Son of a Preacher Man
The Ipswich Regent have kicked of their self-proclaimed ‘Musical Month’ for April with the UK tour of Son of a Preacher Man which is a new jukebox musical, featuring the hits of Dusty Springfield.
We meet three characters – Alison, Kat and Paul – who are each suffering with the effects of unrequited love, together they meet in a Soho hangout, all seeking the legend of the 60’s that is the Preacher Man in the hope he’ll tell them what to do.
Back in the swinging 1960s, The Preacher Man himself, owned the Soho joint where the kids danced the night away and dreamed of love, he was also there to dispense advice to cure the loneliest of hearts. But that was a long time ago and all that remains are the memories, the stories, the myths and the Son of a Preacher Man with his Cappuccino Sisters… can he fill his fathers shoes in helping three strangers, generations apart, fix their woes?
The premise of the story has great heart, but it felt very disjointed throughout and the script was weak – a line that stood out was when the three lead characters were initially asked why they were seeking it out the Preacher Man their joint response was “I don’t know… love, I guess”. I think the fact it was a cross of generations set-in the modern world trying to relive the past, Kat of which wouldn’t have even been around then, just didn’t work and I found it hard to sympathise with the characters.

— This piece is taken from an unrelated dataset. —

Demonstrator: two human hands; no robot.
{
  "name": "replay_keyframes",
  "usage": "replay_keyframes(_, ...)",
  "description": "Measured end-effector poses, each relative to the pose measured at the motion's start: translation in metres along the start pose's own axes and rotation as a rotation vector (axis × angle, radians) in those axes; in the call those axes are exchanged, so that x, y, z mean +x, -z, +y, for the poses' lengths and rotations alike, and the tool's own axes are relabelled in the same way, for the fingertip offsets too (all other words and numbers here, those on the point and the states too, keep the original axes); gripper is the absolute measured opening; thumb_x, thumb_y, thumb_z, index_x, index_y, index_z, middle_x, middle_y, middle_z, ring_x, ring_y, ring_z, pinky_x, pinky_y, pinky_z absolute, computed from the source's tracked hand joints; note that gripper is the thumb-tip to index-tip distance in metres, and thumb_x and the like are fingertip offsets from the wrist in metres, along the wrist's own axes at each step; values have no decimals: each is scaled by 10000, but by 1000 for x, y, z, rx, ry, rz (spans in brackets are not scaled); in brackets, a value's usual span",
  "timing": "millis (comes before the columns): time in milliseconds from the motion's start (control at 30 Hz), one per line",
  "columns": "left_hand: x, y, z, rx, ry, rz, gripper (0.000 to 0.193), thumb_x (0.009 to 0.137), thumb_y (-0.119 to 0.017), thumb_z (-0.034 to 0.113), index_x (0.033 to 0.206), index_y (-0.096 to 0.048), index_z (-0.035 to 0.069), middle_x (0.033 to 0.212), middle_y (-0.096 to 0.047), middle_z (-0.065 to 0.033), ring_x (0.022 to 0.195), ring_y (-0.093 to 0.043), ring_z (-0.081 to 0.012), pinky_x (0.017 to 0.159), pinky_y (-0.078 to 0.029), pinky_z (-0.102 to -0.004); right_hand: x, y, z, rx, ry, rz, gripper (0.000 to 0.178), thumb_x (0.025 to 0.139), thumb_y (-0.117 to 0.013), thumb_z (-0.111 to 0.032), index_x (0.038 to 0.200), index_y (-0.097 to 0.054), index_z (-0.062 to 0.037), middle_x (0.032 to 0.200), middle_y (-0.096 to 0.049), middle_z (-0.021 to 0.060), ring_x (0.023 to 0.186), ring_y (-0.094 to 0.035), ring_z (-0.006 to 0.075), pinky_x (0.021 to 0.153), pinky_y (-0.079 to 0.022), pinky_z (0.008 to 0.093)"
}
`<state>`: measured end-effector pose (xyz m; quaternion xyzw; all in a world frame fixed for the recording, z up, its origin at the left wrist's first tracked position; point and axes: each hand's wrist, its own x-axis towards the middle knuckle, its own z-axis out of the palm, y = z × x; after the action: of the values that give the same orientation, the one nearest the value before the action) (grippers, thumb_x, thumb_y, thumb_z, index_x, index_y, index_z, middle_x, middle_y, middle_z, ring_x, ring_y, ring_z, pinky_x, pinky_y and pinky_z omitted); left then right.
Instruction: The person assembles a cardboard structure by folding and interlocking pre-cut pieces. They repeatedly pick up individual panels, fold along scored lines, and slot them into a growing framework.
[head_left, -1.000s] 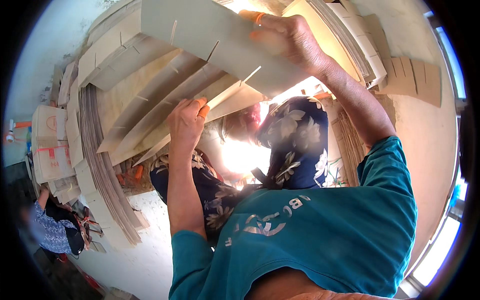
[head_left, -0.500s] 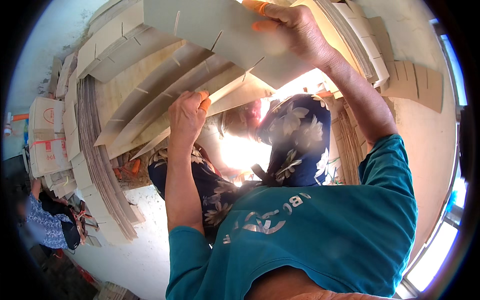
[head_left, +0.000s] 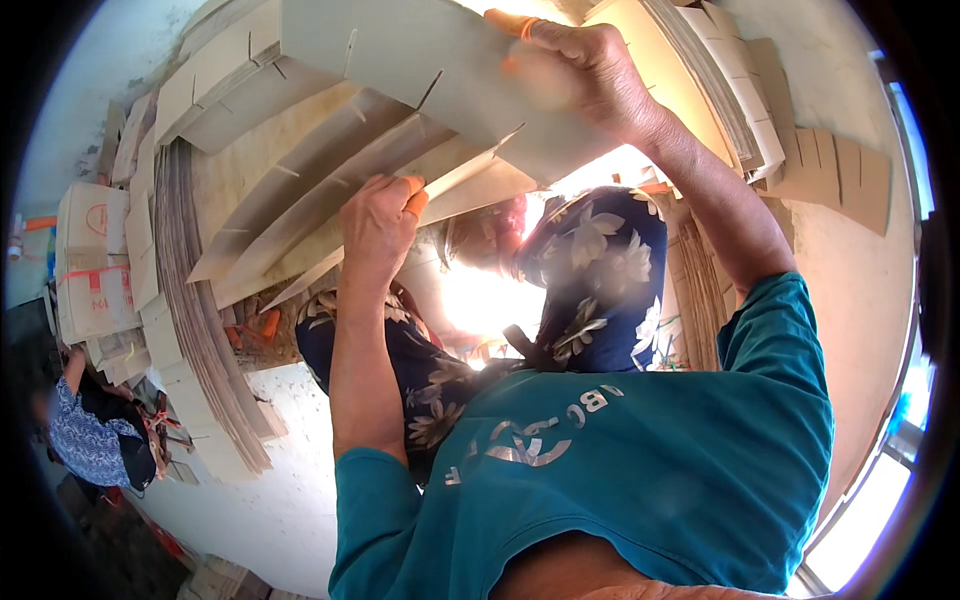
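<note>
A wide grey slotted cardboard sheet [head_left: 440, 60] spans the upper middle. My right hand [head_left: 600, 85] is closed on its far right part, thumb and fingers at the edge, with orange covers on the fingertips. Below the sheet, several narrower slotted cardboard strips [head_left: 300, 170] slant across, crossing near its lower slots. My left hand [head_left: 380, 220] is closed at the near edge of these strips, an orange cover on one finger. Its grip on the strip is partly hidden behind the knuckles.
Tall stacks of cardboard strips [head_left: 185, 260] stand at the left, with another stack [head_left: 700, 80] at the upper right. A carton [head_left: 90, 260] sits farther left. Another person [head_left: 95, 430] in a patterned top is at the far left. My knees [head_left: 600, 270] are under the work.
Both hands keep their grips. The grey sheet has shifted slightly to the left, and my left hand has moved a little up. The person at the left has moved slightly.
</note>
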<state>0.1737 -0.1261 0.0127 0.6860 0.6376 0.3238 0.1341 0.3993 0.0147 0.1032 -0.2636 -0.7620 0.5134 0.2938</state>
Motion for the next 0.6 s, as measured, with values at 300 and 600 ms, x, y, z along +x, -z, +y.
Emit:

With a soundtrack of Dusty Springfield hits, there are many instantly recognisable tracks such as The Look Of Love, I Only Want To Be With You, Spooky and of course, Son Of A Preacher Man. There’s even the inclusion of the beautiful A House Is Not A Home. The music is catchy and gives a reason to toe-tap, but I’m not convinced the songs fit tightly with the script or do Dusty the justice she deserves. As with most Jukebox shows, the encore medley encouraged a number of the audience to get up and dance, and those that did seemed to be greatly enjoying reliving her hits. It was great to see it was an actor/musician production too, especially as this is less-frequent with larger UK tours and the music was enjoyable.

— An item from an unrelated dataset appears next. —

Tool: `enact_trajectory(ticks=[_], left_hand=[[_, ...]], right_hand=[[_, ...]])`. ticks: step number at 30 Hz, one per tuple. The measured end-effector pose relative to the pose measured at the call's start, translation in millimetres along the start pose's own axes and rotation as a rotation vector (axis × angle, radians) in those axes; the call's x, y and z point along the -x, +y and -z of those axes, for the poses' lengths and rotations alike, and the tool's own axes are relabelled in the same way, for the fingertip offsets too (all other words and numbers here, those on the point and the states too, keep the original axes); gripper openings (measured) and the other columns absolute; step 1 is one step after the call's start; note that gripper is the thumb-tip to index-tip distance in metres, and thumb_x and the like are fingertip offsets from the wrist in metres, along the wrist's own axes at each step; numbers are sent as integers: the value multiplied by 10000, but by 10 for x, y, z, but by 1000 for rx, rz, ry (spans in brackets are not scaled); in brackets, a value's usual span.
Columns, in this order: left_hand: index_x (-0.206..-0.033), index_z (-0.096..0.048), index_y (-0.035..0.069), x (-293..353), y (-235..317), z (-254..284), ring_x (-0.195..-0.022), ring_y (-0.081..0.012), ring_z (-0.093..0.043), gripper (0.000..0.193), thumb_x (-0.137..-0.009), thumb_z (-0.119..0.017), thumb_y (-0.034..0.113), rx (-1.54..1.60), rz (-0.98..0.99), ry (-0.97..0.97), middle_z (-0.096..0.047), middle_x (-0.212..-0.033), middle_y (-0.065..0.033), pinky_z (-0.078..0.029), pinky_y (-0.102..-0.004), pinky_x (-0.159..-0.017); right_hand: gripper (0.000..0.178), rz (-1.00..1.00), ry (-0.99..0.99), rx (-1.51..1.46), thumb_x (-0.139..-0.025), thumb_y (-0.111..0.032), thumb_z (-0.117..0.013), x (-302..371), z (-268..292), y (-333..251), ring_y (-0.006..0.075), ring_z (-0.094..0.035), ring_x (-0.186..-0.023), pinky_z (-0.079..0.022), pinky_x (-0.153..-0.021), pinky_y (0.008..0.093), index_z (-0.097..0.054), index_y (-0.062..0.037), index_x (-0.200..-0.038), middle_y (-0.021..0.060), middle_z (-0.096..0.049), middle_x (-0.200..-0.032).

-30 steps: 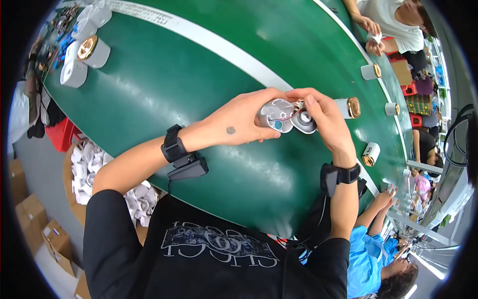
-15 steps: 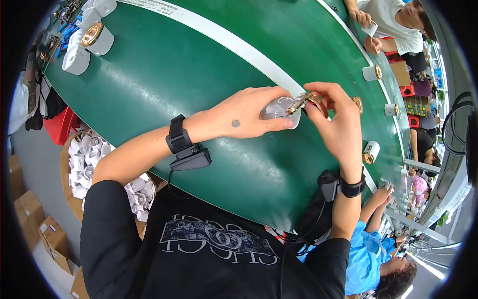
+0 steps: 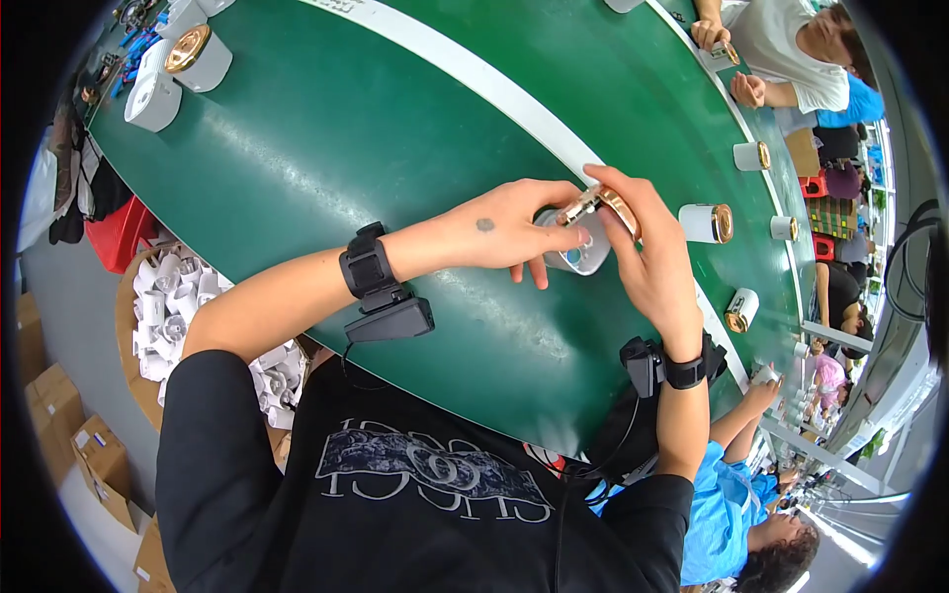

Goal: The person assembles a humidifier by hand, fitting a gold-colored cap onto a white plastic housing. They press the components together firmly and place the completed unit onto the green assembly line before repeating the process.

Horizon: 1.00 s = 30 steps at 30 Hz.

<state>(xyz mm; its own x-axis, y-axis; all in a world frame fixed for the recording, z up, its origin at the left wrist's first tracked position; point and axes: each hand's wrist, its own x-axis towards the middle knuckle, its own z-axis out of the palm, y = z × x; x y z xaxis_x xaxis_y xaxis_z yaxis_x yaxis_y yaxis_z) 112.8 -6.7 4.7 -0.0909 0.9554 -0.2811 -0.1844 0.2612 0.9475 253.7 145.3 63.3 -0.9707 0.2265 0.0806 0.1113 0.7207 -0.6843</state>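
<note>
My left hand (image 3: 514,227) is closed round a white cup-shaped housing (image 3: 593,259), its thumb across the rim. The housing's mouth faces me, and a bit of blue shows inside. Just above that mouth, my right hand (image 3: 647,242) grips a gold-rimmed round cap (image 3: 620,211) between thumb and fingers. A small pale, shiny part (image 3: 581,206) sticks out from the cap's underside toward my left thumb. The cap is tilted on edge and looks apart from the housing. Both hands are above the green table.
White cups with gold caps stand at the far left (image 3: 201,59) and along the green belt (image 3: 707,223) to the right. A pale rail (image 3: 474,74) divides the table. Below the left edge is a box of white housings (image 3: 168,306). Co-workers sit opposite and at right.
My right hand has turned the gold cap so its gold rim faces right. The housing has tipped, showing its inside. Gold-capped cups on the belt have shifted.
</note>
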Motion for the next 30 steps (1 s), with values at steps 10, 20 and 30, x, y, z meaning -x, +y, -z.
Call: enact_trajectory(ticks=[10, 20, 30], left_hand=[[-1338, -561, 39, -5, -62, 13, -720, -176, -745, 421, -1022, -653, 303, 10, -51, -41, -702, -1069, -103, -573, -279, -569], [-1395, -509, 26, 3, -123, 52, -741, -157, -732, 592, -919, -798, 228, -58, -150, -87, -721, -1018, -111, -580, -285, -638], [-1396, -507, 20, -12, -139, 49, -736, -169, -737, 612, -913, -809, 242, -79, -161, -77, -718, -1036, -129, -584, -294, -638]], right_hand=[[338, 75, -38, -85, -1046, -243, -558, 224, -77, 304, 323, -588, -1174, -472, -1005, 412, -567, -32, -1310, 179, -553, -1286], [505, 82, -19, 135, -971, -281, -652, 278, 0, 135, 337, -599, -1114, -505, -950, 401, -540, -22, -1389, 188, -536, -1300], [613, 137, 36, 335, -827, -118, -765, 301, -10, -21, 350, -598, -1130, -517, -954, 415, -566, -45, -1402, 185, -567, -1294]])
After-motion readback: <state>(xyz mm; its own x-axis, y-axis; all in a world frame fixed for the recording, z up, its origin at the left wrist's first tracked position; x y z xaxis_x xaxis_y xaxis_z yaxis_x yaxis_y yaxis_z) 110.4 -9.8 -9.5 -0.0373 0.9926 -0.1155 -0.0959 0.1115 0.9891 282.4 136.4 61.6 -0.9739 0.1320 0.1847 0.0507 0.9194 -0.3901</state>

Alice Barlow is easily the stand-out performer with arguably the strongest vocals. Barlow plays Kat, the typical teen who’s desperately seeking love, and stuck in the modern trap of online dating. As she was the closest character to my age, she felt relatable and I sympathised with her story the most, as I feel like I’ve met a few Kat’s in my time. Nigel Richards as Simon holds a sunny disposition, even when facing his errors, and he had the funniest lines, with quirks that reminded me of Lee Evans. The ensemble and supporting characters are strong vocally, it’s just a shame the production itself distracts from their talents.

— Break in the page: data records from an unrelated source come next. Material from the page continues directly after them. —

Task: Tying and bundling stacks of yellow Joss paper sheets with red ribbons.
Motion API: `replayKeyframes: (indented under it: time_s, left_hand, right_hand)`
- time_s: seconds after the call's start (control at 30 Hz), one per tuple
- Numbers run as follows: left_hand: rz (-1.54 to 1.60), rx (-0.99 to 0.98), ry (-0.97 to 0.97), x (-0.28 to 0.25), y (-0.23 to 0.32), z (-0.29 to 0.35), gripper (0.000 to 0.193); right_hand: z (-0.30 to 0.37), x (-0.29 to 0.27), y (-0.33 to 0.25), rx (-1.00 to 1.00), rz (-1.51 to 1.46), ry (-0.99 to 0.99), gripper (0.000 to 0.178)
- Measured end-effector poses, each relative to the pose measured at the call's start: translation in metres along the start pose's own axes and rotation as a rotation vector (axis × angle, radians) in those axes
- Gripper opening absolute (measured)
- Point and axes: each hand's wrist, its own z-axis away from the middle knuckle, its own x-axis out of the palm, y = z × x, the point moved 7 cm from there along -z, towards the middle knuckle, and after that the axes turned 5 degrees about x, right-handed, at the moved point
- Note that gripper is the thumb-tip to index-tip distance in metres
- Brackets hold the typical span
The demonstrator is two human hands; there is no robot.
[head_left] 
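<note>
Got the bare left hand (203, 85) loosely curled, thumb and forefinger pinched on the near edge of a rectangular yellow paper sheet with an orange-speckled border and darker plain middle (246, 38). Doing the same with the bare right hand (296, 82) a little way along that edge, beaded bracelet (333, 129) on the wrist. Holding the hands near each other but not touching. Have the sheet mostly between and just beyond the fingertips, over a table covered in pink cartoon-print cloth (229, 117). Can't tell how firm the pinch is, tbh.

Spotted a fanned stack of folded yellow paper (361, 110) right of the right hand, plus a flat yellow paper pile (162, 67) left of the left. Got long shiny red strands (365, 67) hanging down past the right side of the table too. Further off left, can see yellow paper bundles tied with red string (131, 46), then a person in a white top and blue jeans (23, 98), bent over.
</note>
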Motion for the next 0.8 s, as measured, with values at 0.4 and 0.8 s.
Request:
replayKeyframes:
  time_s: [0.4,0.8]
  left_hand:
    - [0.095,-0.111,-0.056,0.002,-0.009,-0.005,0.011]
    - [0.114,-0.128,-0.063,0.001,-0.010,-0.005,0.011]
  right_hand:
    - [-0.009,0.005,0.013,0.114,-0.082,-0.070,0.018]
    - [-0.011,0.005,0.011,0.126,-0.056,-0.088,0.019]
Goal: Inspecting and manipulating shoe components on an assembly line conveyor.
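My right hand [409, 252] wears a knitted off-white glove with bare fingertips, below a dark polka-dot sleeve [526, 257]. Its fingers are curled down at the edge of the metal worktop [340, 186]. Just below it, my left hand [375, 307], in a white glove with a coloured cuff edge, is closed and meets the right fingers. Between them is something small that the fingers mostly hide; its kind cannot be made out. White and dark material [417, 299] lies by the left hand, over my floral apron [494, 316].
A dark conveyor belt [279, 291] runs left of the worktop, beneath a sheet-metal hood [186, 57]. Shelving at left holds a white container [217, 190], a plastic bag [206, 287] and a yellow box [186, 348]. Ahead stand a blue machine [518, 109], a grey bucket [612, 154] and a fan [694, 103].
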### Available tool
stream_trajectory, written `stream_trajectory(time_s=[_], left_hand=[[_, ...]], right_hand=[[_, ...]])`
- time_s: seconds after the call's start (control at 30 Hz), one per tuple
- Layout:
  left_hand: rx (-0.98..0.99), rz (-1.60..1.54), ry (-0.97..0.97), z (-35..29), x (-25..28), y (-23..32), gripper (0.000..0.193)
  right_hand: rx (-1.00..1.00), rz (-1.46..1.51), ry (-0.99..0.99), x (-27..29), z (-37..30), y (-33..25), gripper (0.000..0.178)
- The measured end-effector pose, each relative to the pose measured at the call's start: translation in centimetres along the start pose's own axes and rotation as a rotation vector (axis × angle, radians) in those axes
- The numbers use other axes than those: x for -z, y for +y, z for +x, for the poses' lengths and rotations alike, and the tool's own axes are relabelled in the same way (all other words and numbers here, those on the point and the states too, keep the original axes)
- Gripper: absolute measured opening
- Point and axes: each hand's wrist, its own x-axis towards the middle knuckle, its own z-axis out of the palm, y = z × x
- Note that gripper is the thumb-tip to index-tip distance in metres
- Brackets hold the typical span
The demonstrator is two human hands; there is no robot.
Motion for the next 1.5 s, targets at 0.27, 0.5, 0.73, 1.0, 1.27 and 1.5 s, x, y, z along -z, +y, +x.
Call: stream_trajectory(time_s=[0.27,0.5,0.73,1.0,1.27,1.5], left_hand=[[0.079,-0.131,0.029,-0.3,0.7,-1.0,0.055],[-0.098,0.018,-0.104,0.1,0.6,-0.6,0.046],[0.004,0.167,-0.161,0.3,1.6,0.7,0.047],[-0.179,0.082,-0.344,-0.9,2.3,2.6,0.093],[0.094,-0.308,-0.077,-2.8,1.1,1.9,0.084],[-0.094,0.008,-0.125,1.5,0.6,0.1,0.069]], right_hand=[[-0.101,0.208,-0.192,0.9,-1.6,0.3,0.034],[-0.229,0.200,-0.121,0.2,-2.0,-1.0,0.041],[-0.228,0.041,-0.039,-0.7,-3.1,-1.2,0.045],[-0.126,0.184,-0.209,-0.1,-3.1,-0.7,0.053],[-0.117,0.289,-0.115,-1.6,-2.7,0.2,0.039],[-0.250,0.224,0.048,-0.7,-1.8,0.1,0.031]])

As a show that’s directed and choreographed by Strictly Come Dancing’s Craig Revel Horwood, you would expect the production to be in safe hands. However, the direction and choreography was underwhelming. The same goes for the set and costumes, I found the logo of the show to be really striking with its bold neon sign – therefore anticipated the look of the show would match but it didn’t.
Overall, if you simply want to have an easy watch, with a bit of cheese while enjoying the hits of Dusty Springfield, I’m sure you’ll have a great night but it’s not going to be the next Jukebox smash-hit.
Son of a Preacher Man runs at the Ipswich Regent until Saturday 7th April, and continues on a UK tour through to July.